10

866 91 17
                                    

Ketika hendak berjalan keluar cafe, Zelta melihat sekelompok remaja laki-laki berjalan memasuki cafe. Tampak Rayan yang tadinya sibuk mengobrol dengan temannya seketika berhenti saat melihat Zelta di sana. Dia membiarkan teman-temannya mencari meja sementara dia menghampiri Zelta.

"Kamu ngapain di sini? Kok nggak bilang ke aku kalau ke sini?" tanya Rayan.

Zelta mengabaikan pertanyaan Rayan dan malah melempar pertanyaan lain, "Kamu tadi kenapa nggak masuk kelas?"

Rayan menarik kursi terdekat dan bekata, "Duduk dulu."

Mereka duduk bersebrangan dengan meja yang membatasi. "Aku tadi nemenin Tessa di UKS," jelas Rayan dengan suara yang terdengar ragu-ragu.

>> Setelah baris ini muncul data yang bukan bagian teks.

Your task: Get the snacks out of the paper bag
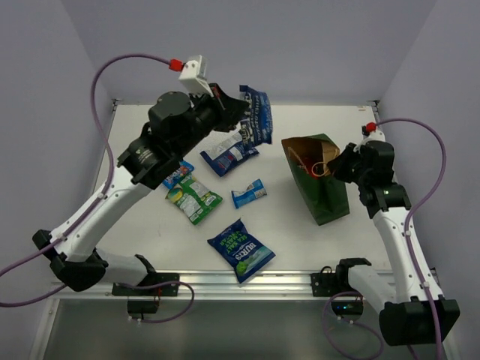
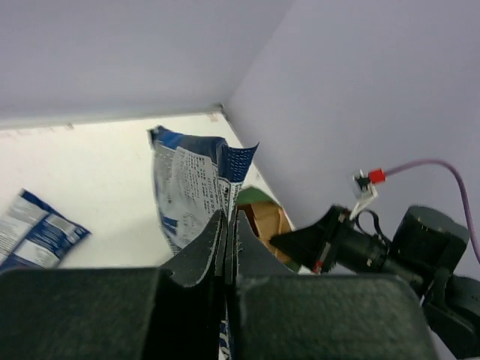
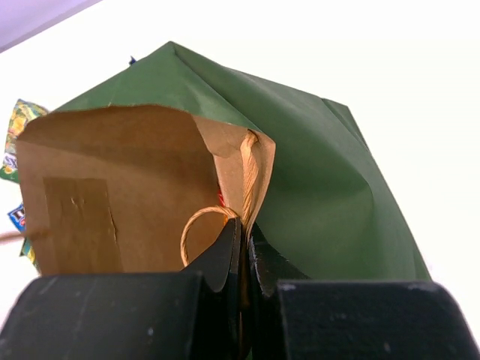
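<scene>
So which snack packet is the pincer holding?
The dark blue crisp bag by the far wall, pinched in the left pincer; the others lie loose on the table.

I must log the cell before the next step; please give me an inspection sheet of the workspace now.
Surface: white table, snacks spread on it.
Job's things: green paper bag, mouth open; Burts crisp bag, green-white packet, small blue bar lie outside.
Clutter: nothing seen.
Hands: left hand shut on dark blue packet; right hand shut on the bag's rim by its cord handle.
Cables: purple cable loops from each arm.
Surroundings: pale lilac walls.
</scene>
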Action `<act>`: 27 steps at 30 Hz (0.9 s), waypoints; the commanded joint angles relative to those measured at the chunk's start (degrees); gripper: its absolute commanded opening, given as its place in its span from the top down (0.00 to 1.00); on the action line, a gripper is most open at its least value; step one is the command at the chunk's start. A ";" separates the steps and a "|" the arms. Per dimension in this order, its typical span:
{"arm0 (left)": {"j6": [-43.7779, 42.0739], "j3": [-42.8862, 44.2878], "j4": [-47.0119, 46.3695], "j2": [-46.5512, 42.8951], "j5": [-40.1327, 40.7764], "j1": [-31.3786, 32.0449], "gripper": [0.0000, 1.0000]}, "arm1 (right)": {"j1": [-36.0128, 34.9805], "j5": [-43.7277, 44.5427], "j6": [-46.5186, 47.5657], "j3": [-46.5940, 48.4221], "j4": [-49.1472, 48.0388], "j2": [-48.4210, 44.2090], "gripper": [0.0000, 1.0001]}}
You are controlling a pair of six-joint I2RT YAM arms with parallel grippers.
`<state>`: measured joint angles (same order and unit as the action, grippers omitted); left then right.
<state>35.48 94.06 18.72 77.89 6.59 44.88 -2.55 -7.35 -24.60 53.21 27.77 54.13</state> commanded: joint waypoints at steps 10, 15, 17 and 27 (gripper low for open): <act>-12.81 2.09 -2.88 3.05 4.60 -2.43 1.00 | 0.52 2.35 4.20 5.31 10.37 -3.59 1.00; -12.02 1.83 -10.36 13.06 -0.52 -2.87 1.00 | 0.52 1.47 6.67 8.57 11.69 -4.90 1.00; -11.14 2.97 -15.19 18.23 -2.81 -3.22 1.00 | 0.52 0.42 7.63 8.93 11.26 -5.61 1.00; 5.80 3.50 -43.49 42.77 -17.03 -6.82 1.00 | 0.52 -1.34 10.36 7.70 10.46 -9.04 1.00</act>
<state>33.01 96.92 -9.39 116.88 -3.92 39.92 -2.20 -7.16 -16.43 60.03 39.18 46.33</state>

Zelta masih bisa terlihat tenang meski hatinya terbakar api amarah. "Kalian bener-bener cuma temen lama? Apa hubungan pertemanan kalian emang sedalem itu? Sampai keliatannya kalian kayak nggak bisa hidup tanpa satu sama lain."

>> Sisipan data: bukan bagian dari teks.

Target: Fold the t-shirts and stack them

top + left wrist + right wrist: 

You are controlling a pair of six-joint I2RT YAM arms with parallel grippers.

Rayan sedikit tersentak dengan pernyataan Zelta di akhir kalimatnya. Matanya turun sedikit ke bawah, menghindari tatapan mata Zelta yang sampai detik ini masih terlihat lembut. "I-iya, dulu aku sama dia emang deket banget, dia udah aku anggep kayak adik aku sendiri. Aku ngerasa jadi kakak yang harus ngelindungi dia." Rayan berbohong dengan lancar, namun tidak cukup membuat Zelta percaya begitu saja.

"Oh, ya?"

"Iya, Sayang. Kamu nggak perlu khawatir."

Zelta tersenyum kecut melihat betapa meragukannya perkataan pacarnya. Dia menoleh ke jendela, melihat mobil supirnya setia menunggunya di parkiran cafe.

"Aku pulang, ya. Aku ada bimbel online," ucap Zelta, tidak ingin memperpanjang obrolannya dengan Rayan yang dibumbui omong kosong.

Rayan mengangguk. Mereka berdua sama-sama berdiri. Saat melihat Zelta berjalan dengan terpincang, Rayan buru-buru membantunya berjalan hingga ke mobil supir pribadi Zelta. Rayan membuka pintu mobil di kursi belakang dan membantu Zelta duduk.

"Get well soon, Sayang. Kalau udah sampai rumah kabarin, ya," ucap Rayan sebelum menutup pintu mobil.

Zelta tidak membalas dan hanya menyunggingkan seulas senyum tanpa arti.

***

Sesampainya Zelta di rumah, ia berpapasan dengan Tessa di ruang tengah. Tessa tengah membawa sepiring roti di tangannya. "Baru pulang, Zel?" tanya Tessa dengan nada dan senyum yang ramah.

Zelta hanya berdeham lalu melewati Tessa. Namun di langkahnya yang keempat ia berhenti, lantas berbalik melihat Tessa. "Gue mau tanya sesuatu, tapi apa lo bisa jujur? Apa pun jawaban lo, gue nggak akan marah," tuturnya.

Tessa yang tiba-tiba diberi rentetan kalimat itu langsung tertegun. Dia tahu kemana arah pembicaraan Zelta. Dia takut jawabannya akan membuat Zelta marah. "Iya," jawab Tessa dengan suara pelan.

"Sebenarnya hubungan lo sama Rayan dulu itu apa? Serius cuma temen aja?" Zelta bertanya tanpa banyak basa-basi.

Tessa tidak langsung menjawab, melainkan diam sejenak untuk memikirkan jawaban apa yang harus ia berikan. Namun tampaknya Zelta bukan orang yang mudah dibohongi, jadi dengan kepala tertunduk Tessa menjawab dengan takut, "Bukan. Gue sama Rayan dulu bukan cuma temen." Tessa memberanikan diri untuk sedikit mendongak, namun ketika ia bertemu tatap dengan mata Zelta, ia segera mengalihkannya dengan menatap ujung pundak Zelta. "Gue... gue sama Rayan dulu sempet pacaran," ungkapnya.

Zelta sama sekali tidak terkejut. Ia sudah menduganya. Ia bertanya hanya untuk memastikan. Cewek itu mengambil satu hembusan napas, lalu berkata, "Lo tau, kan, sekarang Rayan itu pacar gue? Gue harap lo bisa jaga perasaan gue dengan sedikit jaga jarak sama Rayan."